Zu dem im Fernsehbericht des NDR zitierten Feuerwehreinsatz in Berlin im Jahr 2005 ist festzustellen, dass es sich hierbei nicht um ein vom DIBt zugelassenes WDV-System handelte. Das DIBt hatte dieses Brandereignis – obwohl es nicht direkt betroffen war - zum Anlass genommen im Frühjahr 2005 in seinem SVA "Brandverhalten von Baustoffen B1/B2" über ggf. erforderliche Konsequenzen für das Zulassungsverfahren bei WDV-Systemen zu beraten. Im Ergebnis wurde von den Sachverständigen festgestellt, dass Zulassungsverfahren des DIBt nicht betroffen seien, die bisher zugelassenen WDV-Systeme seien hinreichend sicher. (Ende der Stellungnahme)
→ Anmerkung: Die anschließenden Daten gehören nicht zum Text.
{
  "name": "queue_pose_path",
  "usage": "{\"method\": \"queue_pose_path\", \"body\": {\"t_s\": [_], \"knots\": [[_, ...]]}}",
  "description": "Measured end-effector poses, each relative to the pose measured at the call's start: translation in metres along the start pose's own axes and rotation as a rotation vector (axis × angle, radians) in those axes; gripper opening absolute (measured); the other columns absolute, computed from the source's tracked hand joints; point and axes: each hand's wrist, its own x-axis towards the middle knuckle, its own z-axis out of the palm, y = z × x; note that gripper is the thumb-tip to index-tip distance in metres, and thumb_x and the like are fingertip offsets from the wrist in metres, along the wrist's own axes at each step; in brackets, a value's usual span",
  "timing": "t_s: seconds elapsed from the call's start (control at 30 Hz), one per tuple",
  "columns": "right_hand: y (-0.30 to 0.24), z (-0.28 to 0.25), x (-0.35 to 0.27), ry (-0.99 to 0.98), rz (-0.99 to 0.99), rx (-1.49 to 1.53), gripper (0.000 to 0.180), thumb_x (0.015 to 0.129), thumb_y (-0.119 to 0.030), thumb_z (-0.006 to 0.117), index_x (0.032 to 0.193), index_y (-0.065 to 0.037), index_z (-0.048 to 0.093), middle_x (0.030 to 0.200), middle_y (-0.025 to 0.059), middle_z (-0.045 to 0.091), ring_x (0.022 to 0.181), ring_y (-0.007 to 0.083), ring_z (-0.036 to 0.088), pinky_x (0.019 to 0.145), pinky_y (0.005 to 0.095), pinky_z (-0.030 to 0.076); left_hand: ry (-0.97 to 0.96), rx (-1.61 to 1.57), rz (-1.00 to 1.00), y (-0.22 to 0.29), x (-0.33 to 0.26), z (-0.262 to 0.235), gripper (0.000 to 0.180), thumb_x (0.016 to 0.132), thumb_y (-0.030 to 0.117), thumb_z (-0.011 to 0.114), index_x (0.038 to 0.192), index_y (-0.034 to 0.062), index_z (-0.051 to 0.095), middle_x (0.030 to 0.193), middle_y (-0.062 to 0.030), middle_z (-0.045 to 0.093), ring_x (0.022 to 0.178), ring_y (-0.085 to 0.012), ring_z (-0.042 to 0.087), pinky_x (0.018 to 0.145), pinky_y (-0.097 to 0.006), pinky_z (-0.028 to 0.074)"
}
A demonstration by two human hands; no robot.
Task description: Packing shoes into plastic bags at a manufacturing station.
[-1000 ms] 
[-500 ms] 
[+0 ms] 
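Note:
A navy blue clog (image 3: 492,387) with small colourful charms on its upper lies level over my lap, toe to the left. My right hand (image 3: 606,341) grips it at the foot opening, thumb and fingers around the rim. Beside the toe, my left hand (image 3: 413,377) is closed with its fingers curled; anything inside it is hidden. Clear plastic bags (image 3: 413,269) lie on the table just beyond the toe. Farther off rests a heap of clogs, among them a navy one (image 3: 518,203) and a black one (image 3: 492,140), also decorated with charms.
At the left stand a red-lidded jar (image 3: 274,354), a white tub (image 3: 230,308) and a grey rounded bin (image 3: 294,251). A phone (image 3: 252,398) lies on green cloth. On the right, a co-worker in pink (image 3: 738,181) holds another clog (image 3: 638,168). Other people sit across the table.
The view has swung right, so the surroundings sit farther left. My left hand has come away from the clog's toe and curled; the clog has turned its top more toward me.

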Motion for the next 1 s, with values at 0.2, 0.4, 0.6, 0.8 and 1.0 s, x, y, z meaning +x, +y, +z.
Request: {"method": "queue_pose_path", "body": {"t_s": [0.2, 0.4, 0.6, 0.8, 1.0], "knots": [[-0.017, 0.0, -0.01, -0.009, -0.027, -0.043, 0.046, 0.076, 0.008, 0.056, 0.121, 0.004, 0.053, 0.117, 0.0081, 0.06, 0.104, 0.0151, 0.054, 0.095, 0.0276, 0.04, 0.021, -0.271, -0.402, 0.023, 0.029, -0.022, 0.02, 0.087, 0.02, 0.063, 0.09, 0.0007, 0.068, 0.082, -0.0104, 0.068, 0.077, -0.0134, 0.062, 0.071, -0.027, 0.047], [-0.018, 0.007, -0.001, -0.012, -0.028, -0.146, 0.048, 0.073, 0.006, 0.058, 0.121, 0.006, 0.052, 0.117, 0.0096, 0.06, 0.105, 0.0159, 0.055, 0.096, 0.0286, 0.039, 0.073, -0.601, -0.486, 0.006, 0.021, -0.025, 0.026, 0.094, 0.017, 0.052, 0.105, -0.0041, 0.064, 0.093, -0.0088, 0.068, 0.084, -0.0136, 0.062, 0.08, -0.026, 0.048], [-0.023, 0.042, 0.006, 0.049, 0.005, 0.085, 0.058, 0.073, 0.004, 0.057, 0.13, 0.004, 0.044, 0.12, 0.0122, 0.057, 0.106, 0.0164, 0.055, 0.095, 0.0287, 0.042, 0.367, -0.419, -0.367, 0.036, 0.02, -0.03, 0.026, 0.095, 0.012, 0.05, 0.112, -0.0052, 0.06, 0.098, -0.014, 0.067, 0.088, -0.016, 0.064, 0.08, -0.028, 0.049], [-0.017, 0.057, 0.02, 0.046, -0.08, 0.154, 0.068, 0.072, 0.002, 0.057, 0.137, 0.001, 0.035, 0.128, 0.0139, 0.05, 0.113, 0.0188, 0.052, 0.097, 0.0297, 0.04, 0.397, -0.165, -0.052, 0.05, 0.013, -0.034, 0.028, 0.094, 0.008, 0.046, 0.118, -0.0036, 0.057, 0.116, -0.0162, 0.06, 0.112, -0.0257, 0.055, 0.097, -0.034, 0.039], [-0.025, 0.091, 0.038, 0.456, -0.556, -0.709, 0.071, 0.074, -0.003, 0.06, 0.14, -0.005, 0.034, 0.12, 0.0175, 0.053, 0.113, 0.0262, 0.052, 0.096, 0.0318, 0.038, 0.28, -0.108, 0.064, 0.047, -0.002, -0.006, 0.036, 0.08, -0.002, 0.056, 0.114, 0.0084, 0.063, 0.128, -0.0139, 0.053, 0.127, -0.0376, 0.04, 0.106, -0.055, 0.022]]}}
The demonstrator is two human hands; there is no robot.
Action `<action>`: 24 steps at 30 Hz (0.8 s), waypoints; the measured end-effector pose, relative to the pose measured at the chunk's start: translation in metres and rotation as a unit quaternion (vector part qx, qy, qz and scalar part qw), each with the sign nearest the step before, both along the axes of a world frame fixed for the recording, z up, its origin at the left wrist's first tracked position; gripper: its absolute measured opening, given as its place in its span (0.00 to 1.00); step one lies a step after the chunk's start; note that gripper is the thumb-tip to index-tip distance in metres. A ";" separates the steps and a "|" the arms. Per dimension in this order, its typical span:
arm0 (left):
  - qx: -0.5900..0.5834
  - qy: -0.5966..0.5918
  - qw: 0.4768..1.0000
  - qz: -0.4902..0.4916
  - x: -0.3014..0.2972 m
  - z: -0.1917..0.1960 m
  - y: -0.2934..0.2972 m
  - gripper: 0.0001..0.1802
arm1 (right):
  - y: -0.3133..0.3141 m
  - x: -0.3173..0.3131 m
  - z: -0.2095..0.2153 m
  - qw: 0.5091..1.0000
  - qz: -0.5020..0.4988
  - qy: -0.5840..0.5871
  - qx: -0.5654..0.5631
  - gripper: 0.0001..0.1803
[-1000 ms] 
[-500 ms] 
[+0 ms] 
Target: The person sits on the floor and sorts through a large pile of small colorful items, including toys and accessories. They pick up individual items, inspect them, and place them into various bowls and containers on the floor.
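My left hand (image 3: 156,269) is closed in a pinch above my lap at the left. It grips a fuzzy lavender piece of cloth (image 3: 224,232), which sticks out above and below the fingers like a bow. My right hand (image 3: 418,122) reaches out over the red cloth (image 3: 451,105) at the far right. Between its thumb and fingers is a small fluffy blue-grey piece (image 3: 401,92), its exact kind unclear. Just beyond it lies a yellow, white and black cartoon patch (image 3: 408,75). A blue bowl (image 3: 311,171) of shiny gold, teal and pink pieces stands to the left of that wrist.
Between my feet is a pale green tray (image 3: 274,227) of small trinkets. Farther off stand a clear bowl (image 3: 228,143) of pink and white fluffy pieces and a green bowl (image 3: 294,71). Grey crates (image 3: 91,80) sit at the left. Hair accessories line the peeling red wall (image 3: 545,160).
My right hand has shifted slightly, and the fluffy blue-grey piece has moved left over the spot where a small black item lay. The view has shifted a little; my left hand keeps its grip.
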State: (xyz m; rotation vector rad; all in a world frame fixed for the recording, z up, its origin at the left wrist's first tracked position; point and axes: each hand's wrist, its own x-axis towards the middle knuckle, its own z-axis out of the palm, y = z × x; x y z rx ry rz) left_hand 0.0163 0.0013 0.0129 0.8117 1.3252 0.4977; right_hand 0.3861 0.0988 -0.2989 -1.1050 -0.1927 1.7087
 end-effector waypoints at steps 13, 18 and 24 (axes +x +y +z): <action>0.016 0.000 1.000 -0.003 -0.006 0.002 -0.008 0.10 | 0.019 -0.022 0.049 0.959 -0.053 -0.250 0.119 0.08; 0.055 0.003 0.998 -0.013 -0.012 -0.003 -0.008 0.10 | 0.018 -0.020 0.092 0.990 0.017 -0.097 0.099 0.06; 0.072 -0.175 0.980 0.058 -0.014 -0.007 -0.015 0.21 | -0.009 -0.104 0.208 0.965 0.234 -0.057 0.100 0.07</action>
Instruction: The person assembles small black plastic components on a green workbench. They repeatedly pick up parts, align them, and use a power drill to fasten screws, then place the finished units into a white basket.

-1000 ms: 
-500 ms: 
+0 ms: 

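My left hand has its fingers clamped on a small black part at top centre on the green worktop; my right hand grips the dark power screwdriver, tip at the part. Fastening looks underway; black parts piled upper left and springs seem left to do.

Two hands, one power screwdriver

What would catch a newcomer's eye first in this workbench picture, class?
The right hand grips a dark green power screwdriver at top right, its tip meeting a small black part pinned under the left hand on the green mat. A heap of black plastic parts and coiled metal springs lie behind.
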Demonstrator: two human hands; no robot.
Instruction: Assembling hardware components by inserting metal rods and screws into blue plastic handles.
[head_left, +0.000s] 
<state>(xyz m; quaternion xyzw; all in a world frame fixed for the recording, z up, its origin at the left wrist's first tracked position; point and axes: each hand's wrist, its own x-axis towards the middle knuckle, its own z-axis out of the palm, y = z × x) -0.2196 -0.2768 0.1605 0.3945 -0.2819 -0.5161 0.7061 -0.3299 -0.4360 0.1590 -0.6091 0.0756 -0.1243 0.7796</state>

Einbau von Brandsperren unumgänglich
Im Gegensatz zu herkömmlichen Tests verzichteten die Prüfer im Fernsehbericht des NDR beispielsweise auf den Einbau einer Brandsperre aus nicht brennbarer Mineralwolle über dem simulierten Fenstersturz. Diese 200 mm breiten Streifen werden bei den üblichen Brandversuchen verwendet und sollen ein Eindringen der Flammen in die Wärmedämmung aus Polystyrol verhindern. Die tägliche Praxis zeigt, dass diese Brandsperren nur selten zum Einsatz gelangen.

Bei Einfamilienhäusern sind diese Brandsperren beispielsweise gar nicht vorgeschrieben. Bei Gebäuden mittlerer Höhe (7 bis 22 m) müssen diese eigentlich nur über den Fenstern eingebaut werden - allerdings nur sofern die Polystyrol-Hartschaumplatten eine Dicke von 100 mm überschreiten. Die Montage der Einzelstreifen ist, z.B. bei Fassaden mit vielen Fenstern, zeit- und kostenintensiv, so die Dämmstoffhersteller, so dass nur allzu gern darauf verzichtet wird.

Gesetzliche Brandschutz-Anforderungen
In Deutschland regelt DIN 4102 das Brandverhalten von Baustoffen und Bauteilen. Baurechtliche, Brandschutztechnische Anforderungen an WDVS werden im Wesentlichen durch die Landesbauordnungen (LBO) geregelt. In der Regel (Musterbauordnung – Basis der LBO) gelten folgende brandschutztechnischen Anforderungen an WDVS:
- für Gebäude niedriger Höhe (bis 7 m - zwei Vollgeschosse) System und Dämmstoff müssen mind. normal entflammbar sein (DIN 4102 - Baustoffklasse B2),
- für Gebäude mittlerer Höhe (7 bis 22 m – zwei Vollgeschosse) System und Dämmstoff müssen mind. schwer entflammbar sein (DIN 4102 - Baustoffklasse B1),
- für Hochhäuser (höher als  22 m) System und Dämmstoff müssen nicht brennbar sein (DIN 4102-Baustoffklasse A),
- Bei Dämmstoffplatten mit Dicken von 100 bis 200 mm muss aus Brandschutzgründen oberhalb jeder Öffnung in Bereich der Stürze ein mind. 200 mm breiter und 300 mm seitlich überstehender (links und rechts neben der Öffnung) nicht brennbarer Mineralfaser-Lamellendämmstreifen (Baustoffklasse DIN 4202 - A1) vollflächig angeklebt werden, im Kantenbereich ist das Bewehrungsgewebe zusätzlich mit Gewebe-Eckwinkeln zu verstärken. Werden hierbei auch die Laibungen gedämmt, ist für die Dämmung der horizontalen Laibung im gesamten Sturzbereich ebenfalls das o.g. Material zu verwenden.

Fazit: Wer beim Brandschutz spart, bringt Bewohner im Falle eines Brandes unnötig in Gefahr. Egal, ob er die Vorschriften eingehalten hat. Die gesetzlichen Vorschriften lassen leider viel zu viel Spielraum für subjektive Entscheidungen beim Umgang mit WDV-Systemen zu. Jedes Brandopfer ist eines zuviel!